Cambridge academics sign open letter condemning Bristol University professor’s comments about Jewish students
The open letter called Professor David Miller’s comments ‘the latest manifestation of a long and ignoble tradition of conspiracy theories concerning Jewish individuals and institutions’
CN: This article contains detailed discussion of anti-semitism
At least thirteen Cambridge academics have signed an open letter condemning Professor David Miller of the University of Bristol for “accus[ing]Jewish students of being ‘directed by the State of Israel’ to pursue a ‘campaign of censorship’ that endangers Muslim and Arab students.”
The open letter, which at the time of publication was signed by over 650 academics, describes Miller’s statement as “morally reprehensible”, risking “the personal security and wellbeing of Jewish students and, more widely, Jews in the UK.”

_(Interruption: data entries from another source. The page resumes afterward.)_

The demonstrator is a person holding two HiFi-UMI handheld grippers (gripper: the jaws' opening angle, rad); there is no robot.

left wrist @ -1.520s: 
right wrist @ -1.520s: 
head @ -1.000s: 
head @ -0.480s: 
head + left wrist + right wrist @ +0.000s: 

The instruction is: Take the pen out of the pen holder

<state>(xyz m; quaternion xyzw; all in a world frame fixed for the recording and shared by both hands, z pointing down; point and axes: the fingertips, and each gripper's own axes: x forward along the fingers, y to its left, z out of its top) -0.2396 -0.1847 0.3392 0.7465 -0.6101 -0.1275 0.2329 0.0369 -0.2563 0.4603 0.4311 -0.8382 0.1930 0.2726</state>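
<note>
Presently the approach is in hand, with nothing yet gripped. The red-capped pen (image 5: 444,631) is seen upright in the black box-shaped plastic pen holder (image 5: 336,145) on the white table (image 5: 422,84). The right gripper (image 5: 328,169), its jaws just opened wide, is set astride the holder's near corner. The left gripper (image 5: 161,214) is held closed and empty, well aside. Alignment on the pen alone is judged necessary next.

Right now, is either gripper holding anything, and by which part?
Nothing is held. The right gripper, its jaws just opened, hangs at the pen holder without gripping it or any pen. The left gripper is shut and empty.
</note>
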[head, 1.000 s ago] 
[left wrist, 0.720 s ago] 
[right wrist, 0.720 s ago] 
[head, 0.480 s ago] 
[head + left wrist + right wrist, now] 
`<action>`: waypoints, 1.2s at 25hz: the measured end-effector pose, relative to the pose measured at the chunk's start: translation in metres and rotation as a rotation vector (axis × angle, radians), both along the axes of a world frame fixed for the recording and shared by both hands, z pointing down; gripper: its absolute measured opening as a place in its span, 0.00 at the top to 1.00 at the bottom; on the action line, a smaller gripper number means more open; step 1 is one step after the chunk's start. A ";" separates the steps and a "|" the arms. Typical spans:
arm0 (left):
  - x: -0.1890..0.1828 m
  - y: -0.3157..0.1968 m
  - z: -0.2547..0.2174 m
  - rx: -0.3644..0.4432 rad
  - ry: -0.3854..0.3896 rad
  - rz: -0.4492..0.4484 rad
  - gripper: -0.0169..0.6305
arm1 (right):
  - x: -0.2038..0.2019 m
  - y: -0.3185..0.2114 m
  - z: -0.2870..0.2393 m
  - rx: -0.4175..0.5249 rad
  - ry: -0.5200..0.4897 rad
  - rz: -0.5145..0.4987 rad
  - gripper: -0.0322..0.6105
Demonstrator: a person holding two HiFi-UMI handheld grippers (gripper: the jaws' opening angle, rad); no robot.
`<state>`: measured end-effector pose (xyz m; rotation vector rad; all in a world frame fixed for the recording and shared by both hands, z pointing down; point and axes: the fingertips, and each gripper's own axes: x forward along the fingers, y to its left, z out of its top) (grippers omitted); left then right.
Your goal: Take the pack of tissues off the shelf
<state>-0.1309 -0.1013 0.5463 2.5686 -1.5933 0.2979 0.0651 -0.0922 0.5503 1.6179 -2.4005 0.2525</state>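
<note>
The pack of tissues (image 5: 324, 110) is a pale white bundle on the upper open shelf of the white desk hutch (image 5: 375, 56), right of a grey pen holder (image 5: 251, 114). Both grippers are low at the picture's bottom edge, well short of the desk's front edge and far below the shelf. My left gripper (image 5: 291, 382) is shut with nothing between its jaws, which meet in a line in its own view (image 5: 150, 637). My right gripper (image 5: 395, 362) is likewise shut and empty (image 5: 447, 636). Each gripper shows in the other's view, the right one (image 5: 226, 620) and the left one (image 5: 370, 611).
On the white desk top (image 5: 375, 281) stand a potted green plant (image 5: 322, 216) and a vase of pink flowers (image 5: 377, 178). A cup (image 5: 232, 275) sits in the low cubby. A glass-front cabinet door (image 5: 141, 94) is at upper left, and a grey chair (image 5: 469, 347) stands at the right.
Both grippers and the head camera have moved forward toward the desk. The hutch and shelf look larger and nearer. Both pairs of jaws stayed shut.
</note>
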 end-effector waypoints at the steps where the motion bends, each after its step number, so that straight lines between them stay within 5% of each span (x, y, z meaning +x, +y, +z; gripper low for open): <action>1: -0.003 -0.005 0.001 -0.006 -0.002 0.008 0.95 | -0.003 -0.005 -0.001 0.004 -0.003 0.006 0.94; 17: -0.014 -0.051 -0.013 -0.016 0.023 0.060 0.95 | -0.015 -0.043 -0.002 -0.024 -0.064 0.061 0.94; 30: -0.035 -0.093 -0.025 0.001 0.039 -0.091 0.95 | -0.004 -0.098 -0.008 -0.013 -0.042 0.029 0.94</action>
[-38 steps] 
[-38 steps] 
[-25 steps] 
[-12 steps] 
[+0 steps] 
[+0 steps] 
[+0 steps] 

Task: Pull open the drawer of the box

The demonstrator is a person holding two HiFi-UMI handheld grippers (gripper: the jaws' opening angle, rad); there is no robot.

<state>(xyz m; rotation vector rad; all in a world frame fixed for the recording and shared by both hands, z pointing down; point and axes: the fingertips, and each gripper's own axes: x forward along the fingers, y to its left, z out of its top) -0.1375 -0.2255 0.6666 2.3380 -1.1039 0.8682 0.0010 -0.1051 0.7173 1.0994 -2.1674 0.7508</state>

Miller, a Professor of Political Sociology, had recently written to the Bristol Tab saying that “Zionism is and always has been a racist, violent, imperialist ideology premised on ethnic cleansing” and that it “is an endemically anti-Arab and Islamophobic ideology.”
Miller then proceeded to suggest that “Bristol’s JSoc [Jewish Society], like all JSocs, operates under the auspices of the Union of Jewish Students (UJS), an Israel lobby group [...] constitutionally bound to promoting Israel and campaigns to silence critics of Zionism or the State of Israel on British campuses. This campaign of censorship renders Arab and Muslim students, as well as anti-Zionist Jewish students, particularly unsafe.”

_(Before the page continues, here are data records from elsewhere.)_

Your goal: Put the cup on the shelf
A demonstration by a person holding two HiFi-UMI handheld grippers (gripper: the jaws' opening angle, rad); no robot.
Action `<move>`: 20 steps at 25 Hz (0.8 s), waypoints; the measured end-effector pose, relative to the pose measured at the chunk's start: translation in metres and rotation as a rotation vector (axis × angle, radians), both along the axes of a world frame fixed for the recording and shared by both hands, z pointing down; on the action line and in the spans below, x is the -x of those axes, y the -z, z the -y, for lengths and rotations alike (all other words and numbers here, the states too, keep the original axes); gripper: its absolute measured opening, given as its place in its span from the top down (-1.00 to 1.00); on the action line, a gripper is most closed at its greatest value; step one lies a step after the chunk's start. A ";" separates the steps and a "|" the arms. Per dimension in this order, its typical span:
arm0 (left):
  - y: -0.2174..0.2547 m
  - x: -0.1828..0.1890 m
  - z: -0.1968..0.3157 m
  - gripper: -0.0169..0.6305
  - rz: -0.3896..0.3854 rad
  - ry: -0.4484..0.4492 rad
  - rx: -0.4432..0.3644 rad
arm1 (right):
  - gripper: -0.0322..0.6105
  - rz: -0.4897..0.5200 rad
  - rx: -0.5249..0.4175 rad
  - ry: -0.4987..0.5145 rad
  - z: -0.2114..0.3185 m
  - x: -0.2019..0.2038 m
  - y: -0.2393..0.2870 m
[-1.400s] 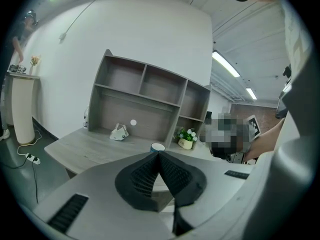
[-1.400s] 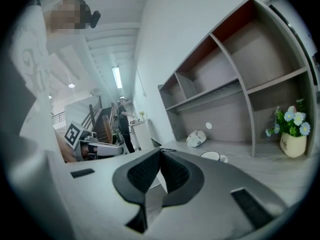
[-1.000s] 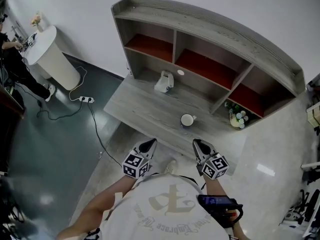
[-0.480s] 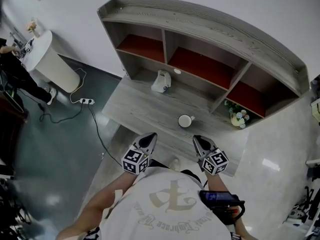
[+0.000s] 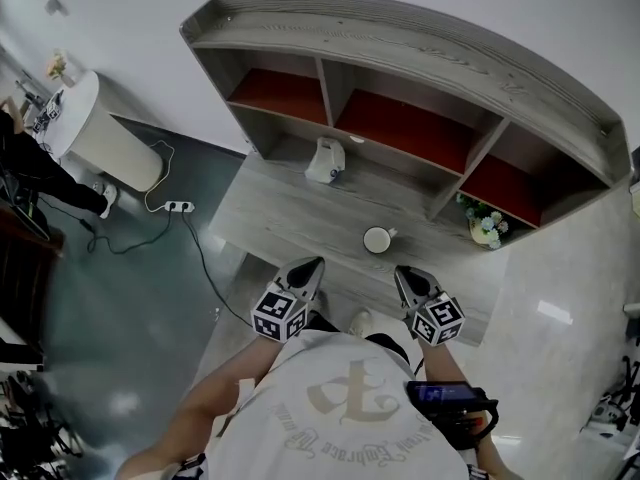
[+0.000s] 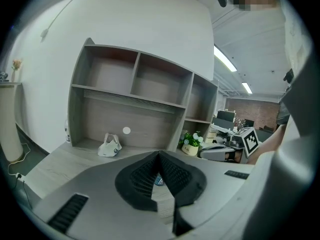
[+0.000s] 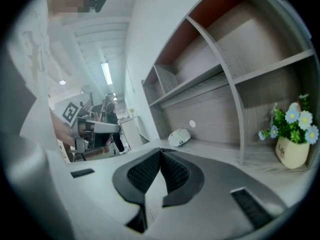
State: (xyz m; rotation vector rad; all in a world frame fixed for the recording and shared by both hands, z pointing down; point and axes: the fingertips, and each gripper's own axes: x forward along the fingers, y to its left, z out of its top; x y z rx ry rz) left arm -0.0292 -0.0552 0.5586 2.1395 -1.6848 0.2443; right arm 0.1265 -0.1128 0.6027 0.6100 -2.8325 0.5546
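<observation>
White round cup (image 5: 377,239) w/ small handle, upright on counter (image 5: 290,218); left hand-held gripper (image 5: 312,266) & right hand-held gripper (image 5: 405,273) pressed together, empty.

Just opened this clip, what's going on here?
A person stands at a grey desk that carries a shelf unit, with a handheld gripper in each hand. The white cup sits on the desk in front of the shelf, not yet picked up. The left gripper and right gripper hover by the desk's front edge, short of the cup, both with jaws together and empty. A small white pouch and a flower pot sit below the shelf compartments.
</observation>
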 end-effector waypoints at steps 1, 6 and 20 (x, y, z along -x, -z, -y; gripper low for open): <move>0.001 0.001 0.003 0.94 -0.003 -0.015 -0.003 | 0.89 -0.005 0.003 -0.008 -0.001 0.001 -0.001; -0.004 0.009 0.013 0.94 -0.019 -0.081 0.009 | 0.89 -0.024 0.006 -0.069 0.001 0.009 -0.005; -0.013 0.032 0.051 0.94 -0.055 -0.274 0.022 | 0.86 -0.071 0.017 -0.250 0.009 0.030 -0.021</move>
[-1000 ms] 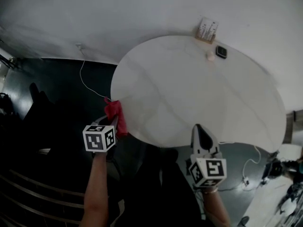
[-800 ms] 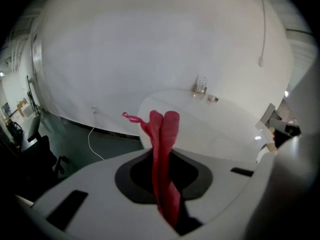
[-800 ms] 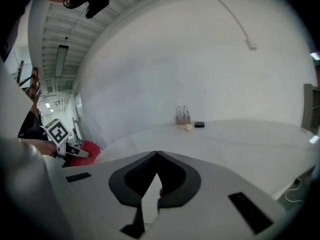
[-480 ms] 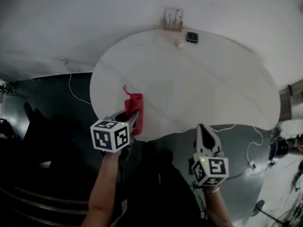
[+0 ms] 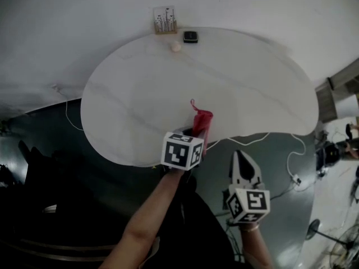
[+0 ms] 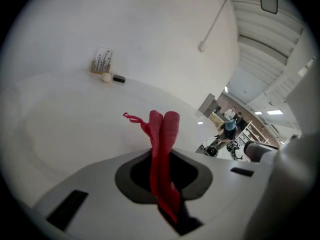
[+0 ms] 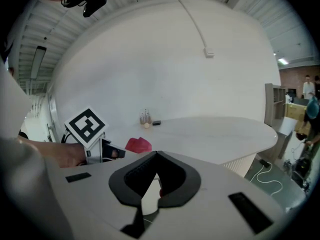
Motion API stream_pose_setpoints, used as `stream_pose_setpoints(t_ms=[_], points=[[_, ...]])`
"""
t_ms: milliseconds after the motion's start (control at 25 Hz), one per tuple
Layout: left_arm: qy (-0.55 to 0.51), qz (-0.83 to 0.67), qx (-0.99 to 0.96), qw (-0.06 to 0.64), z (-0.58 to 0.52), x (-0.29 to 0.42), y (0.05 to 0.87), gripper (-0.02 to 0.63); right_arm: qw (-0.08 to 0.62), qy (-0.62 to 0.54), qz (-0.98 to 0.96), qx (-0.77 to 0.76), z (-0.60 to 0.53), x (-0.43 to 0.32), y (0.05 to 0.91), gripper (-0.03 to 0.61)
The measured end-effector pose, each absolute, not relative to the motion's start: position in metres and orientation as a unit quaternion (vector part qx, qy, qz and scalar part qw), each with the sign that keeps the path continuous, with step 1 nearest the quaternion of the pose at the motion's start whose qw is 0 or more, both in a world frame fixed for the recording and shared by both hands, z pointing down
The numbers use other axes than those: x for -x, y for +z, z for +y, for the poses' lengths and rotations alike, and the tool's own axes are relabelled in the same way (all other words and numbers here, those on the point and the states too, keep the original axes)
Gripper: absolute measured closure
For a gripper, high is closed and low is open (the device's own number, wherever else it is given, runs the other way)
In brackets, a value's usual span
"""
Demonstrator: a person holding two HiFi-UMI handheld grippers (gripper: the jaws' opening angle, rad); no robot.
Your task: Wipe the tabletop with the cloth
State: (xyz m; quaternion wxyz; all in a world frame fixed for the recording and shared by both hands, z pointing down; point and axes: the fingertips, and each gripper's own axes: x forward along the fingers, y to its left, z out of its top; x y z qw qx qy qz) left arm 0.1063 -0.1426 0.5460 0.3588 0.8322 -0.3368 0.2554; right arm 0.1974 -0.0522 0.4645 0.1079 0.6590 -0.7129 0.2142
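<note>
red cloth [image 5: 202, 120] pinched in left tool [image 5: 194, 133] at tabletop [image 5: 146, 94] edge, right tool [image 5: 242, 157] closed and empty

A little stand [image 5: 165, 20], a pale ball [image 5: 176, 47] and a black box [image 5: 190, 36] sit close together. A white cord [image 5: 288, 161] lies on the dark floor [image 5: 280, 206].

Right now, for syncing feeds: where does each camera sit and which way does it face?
Head view: on the person's head, looking steeply down at the white rounded tabletop; both forearms, left gripper and right gripper show.
Left gripper view: on that gripper, looking along jaws shut on the red cloth, across the tabletop.
Right gripper view: on that gripper, off the table's edge, facing it; shut empty jaws, left hand show.
All share red cloth and tabletop.
</note>
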Motion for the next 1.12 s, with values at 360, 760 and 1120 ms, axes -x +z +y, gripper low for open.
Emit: stream_pose_setpoints(t_ms=[360, 760, 1120], points=[[0.281, -0.411, -0.812, 0.304, -0.121, -0.051, 0.567, 0.572, 0.117, 0.205, -0.761, -0.605, -0.064, -0.167, 0.47, 0.577], [0.268, -0.54, -0.746, 0.282, -0.088, 0.107, 0.569, 0.572, 0.136, 0.19, -0.827, -0.512, -0.084, -0.081, 0.471, 0.577], [0.256, -0.62, -0.68, 0.296, -0.063, 0.22, 0.567, 0.572, 0.145, 0.178, -0.852, -0.47, -0.09, -0.033, 0.465, 0.576]])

The open letter responds to Miller’s comments by saying that “Prof. Miller’s depiction of Jewish students as Israeli-directed agents of a campaign of censorship is false, outrageous, and breaks all academic norms regarding the acceptable treatment of students.”
It further adds: “We believe that extreme statements such as those of Prof. Miller recounted above are counterproductive to any good cause [...] [his] comments represent the latest manifestation of a long and ignoble tradition of conspiracy theories concerning Jewish individuals and institutions (and latterly, concerning the State of Israel)”.
Joel Rosen, External Officer for the Cambridge University Jewish Society (CUJS), told Varsity that “David Miller has traduced Jewish students claiming that we are being used as pawns by the Israeli government”.
Rosen additionally highlighted a recent open letter in support of Miller which three Cambridge academics signed, arguing that “it is wholly unacceptable and inappropriate that [they] have decided to misappropriate their positions at our University to lend public support to the conspiracist [Miller]”, and that the “public letter has caused profound and foreseeable offence to Jewish students at Cambridge.”
The letter calls on “responsibilities to the wider academic community [...] to vigorously defend the principle of academic freedom and the rights to free speech and to evidence-based & research-informed public discourse.”
Varsity has spoken to two of the three academics who signed the pro-Miller letter, who both insisted that they did so in a personal capacity rather than on behalf of the University of Cambridge.
One of the academics said that their motivation for signing the letter was “the principle of academic freedom in all higher education institutions; as an alumnus of the University of Bristol, it is particularly important to me that the integrity of academic freedom is maintained in my alma mater.”
Meanwhile the second academic, a member of the Cambridge Palestine Solidarity Campaign, said on behalf of the campaign: “We oppose anti-Semitism, Islamophobia and all forms of racism. We also oppose false allegations and the weaponisation of the positive impulses of anti-racism so as to silence anti-racist debate. We do so because such vilification has little to do with defeating the harms caused by racism.”.
However, Rosen stressed in his statement on behalf of the CUJS that “there is a fundamental and discernible difference between defending an individual’s right to free speech and defending their incendiary and baseless utterances as ‘scholarship’”, and that the Cambridge academics’ endorsement of Miller has “entirely neglected to consider the lived experiences of Jewish students at Bristol.”
The University of Cambridge adopted the International Holocaust Remembrance Alliance’s (IHRA) working definition of anti-semitism in November, which defines anti-semitism as a “certain perception of Jews, which may be expressed as hatred toward Jews. Rhetorical and physical manifestions of antisemitism are directed toward Jewish or non-Jewish individuals and/or their property, toward Jewish community institutions and religious facilities.”